* **RECORDS SHOWN**:
============================================================

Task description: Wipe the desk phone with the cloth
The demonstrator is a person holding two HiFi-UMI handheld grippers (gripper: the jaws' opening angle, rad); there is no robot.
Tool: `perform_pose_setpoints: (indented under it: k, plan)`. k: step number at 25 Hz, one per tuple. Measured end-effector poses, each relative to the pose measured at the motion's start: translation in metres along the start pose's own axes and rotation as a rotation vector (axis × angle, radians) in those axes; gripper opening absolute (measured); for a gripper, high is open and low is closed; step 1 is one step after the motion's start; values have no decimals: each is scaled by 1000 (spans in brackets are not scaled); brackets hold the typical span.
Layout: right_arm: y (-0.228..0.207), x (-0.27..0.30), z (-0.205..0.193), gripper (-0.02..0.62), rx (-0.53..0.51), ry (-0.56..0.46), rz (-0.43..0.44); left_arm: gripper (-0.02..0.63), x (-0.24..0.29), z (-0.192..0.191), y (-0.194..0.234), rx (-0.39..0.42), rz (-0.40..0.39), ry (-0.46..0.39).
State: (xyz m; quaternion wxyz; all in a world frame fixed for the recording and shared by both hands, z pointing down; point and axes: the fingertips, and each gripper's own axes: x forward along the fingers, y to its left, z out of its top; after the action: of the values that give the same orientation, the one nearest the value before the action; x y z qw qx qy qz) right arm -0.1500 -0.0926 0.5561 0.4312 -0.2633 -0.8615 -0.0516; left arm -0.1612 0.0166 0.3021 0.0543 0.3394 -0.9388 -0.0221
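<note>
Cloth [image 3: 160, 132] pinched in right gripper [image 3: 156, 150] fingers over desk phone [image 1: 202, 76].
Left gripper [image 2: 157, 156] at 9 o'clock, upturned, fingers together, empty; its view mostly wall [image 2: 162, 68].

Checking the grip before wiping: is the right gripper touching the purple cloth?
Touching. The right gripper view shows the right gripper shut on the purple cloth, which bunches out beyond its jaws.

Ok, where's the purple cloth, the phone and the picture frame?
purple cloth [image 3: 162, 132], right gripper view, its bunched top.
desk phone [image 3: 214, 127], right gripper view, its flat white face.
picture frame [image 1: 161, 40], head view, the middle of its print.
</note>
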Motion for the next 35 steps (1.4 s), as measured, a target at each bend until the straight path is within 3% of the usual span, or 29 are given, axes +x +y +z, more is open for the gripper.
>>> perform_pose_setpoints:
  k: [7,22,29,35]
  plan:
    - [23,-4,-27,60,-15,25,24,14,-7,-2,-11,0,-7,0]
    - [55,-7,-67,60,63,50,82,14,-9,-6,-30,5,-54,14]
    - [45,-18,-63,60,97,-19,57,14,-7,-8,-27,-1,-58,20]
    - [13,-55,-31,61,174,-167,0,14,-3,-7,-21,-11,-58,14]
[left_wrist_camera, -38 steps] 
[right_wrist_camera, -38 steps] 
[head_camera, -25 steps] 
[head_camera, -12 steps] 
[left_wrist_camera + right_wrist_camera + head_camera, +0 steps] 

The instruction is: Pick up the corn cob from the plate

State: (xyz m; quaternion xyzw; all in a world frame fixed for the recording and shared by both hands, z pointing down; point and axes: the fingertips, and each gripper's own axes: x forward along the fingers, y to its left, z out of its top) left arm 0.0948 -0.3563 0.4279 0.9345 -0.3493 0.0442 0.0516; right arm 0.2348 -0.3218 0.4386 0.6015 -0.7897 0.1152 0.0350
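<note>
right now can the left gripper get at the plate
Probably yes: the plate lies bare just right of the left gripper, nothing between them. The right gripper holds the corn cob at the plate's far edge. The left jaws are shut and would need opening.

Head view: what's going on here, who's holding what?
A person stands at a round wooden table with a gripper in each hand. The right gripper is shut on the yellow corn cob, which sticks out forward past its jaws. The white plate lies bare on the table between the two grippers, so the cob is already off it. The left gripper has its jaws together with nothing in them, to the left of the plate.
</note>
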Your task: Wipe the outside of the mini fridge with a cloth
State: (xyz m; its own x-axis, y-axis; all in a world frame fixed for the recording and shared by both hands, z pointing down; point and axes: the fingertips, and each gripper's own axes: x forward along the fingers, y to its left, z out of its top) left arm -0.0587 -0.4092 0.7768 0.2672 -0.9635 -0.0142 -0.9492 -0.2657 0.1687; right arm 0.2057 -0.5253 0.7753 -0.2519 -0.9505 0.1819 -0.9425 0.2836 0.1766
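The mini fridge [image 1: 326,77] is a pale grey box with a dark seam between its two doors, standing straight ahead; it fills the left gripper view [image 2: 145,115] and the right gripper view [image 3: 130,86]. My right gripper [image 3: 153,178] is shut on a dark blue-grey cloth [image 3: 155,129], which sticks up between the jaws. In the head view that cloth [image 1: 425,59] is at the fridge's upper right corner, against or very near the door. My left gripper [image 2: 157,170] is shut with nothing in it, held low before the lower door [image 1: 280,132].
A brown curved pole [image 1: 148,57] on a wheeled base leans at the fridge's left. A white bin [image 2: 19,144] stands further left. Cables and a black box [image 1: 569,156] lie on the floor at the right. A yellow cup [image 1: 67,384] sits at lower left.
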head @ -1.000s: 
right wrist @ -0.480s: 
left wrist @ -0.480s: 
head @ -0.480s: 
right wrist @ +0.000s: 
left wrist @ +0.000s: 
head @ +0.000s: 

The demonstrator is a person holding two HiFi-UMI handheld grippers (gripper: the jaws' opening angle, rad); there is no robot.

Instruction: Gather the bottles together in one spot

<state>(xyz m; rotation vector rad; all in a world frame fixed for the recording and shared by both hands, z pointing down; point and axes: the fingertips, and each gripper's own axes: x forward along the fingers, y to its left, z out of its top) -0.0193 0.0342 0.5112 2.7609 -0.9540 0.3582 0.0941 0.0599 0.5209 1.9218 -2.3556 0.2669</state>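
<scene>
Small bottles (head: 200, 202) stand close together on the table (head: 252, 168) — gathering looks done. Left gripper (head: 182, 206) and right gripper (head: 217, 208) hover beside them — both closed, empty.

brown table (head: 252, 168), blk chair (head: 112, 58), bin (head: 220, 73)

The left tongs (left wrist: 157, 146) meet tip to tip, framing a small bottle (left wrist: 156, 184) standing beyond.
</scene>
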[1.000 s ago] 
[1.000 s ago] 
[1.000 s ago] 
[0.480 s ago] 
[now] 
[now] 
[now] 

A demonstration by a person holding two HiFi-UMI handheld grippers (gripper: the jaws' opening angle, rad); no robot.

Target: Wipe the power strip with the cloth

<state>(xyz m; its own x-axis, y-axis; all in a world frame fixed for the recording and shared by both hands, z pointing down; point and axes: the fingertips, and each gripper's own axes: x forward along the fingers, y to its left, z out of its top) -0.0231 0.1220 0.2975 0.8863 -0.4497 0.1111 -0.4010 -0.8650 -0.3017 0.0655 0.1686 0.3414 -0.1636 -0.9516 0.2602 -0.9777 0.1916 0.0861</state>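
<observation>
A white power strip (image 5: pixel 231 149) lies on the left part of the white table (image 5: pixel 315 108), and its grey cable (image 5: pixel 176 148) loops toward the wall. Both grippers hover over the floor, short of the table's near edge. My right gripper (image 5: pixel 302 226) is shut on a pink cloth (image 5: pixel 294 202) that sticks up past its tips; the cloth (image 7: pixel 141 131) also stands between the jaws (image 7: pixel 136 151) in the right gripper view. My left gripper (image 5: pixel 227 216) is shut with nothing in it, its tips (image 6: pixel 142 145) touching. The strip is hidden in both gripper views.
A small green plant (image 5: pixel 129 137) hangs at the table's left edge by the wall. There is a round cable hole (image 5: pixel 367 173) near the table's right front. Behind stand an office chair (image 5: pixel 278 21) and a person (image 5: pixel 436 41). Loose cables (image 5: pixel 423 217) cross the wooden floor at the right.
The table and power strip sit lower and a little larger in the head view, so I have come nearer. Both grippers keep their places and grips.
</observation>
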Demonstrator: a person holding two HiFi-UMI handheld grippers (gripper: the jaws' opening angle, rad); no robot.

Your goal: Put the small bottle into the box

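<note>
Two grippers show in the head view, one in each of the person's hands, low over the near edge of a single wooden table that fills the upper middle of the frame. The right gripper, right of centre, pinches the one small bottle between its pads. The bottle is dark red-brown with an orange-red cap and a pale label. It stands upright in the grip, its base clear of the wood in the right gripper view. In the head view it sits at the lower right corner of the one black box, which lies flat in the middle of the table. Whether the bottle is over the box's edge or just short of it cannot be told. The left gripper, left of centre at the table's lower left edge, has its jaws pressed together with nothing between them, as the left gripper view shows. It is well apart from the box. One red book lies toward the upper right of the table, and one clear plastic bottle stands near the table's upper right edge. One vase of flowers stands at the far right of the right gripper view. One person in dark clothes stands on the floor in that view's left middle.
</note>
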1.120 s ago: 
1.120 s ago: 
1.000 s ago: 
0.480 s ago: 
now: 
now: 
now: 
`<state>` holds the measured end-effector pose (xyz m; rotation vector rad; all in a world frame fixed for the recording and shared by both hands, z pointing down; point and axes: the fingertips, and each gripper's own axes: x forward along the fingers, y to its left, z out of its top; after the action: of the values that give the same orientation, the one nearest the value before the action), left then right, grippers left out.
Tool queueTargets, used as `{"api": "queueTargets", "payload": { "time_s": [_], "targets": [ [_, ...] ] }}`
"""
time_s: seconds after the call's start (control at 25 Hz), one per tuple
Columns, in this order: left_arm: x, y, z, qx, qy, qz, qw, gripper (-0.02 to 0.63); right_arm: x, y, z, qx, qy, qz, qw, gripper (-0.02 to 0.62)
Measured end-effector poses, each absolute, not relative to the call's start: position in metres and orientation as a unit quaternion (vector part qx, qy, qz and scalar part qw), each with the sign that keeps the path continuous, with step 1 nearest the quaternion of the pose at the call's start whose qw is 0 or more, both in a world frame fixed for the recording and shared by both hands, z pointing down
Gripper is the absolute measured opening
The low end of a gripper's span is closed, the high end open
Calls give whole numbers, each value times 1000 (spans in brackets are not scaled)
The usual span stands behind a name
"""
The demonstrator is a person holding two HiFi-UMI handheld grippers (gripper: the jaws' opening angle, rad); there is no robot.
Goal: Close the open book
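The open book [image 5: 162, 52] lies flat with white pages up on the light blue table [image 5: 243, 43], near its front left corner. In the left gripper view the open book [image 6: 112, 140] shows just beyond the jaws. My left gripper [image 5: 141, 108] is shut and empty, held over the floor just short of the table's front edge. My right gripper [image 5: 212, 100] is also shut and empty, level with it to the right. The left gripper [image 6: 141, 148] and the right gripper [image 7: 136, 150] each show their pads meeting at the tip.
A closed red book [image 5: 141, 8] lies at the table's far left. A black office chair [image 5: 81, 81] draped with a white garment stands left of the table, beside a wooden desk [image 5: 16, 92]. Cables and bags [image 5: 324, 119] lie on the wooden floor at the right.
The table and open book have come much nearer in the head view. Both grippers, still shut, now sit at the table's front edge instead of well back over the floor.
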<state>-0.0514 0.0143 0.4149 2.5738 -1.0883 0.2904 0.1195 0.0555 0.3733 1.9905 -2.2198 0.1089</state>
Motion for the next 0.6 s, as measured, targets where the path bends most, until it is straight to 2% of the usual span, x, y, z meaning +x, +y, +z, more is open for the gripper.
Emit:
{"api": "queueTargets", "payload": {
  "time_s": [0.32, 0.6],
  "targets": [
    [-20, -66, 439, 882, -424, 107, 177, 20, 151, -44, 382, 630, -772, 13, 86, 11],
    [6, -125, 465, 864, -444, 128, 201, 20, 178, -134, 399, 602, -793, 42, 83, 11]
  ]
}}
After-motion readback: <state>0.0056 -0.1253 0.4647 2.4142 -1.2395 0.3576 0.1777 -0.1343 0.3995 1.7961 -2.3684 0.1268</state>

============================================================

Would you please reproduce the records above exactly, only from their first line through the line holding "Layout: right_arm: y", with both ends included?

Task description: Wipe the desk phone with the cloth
The demonstrator is a person holding two HiFi-UMI handheld grippers (gripper: the jaws' opening angle, rad); there is no robot.
Tool: `perform_pose_setpoints: (indented under it: k, plan)`. k: step number at 25 Hz, one per tuple. Measured end-effector poses, each relative to the pose measured at the motion's start: translation in metres along the start pose's own axes and rotation as a rotation vector (axis × angle, radians) in those axes; gripper opening absolute (measured); for a gripper, high is open and low is closed; step 1 is one step after the motion's start; values have no decimals: each is scaled by 1000 (spans in brackets are not scaled); brackets hold the typical span.
Layout: right_arm: y (-0.228..0.207), x (-0.27..0.30), z (-0.205..0.193), gripper (-0.02..0.62), rx (-0.53..0.51), ry (-0.56..0.46), rz (-0.43..0.44); left_arm: gripper (-0.02..0.63), x (-0.24..0.29), z (-0.192..0.191), y (-0.194..0.234), rx (-0.39..0.42), rz (-0.40..0.39), ry (-0.46..0.39).

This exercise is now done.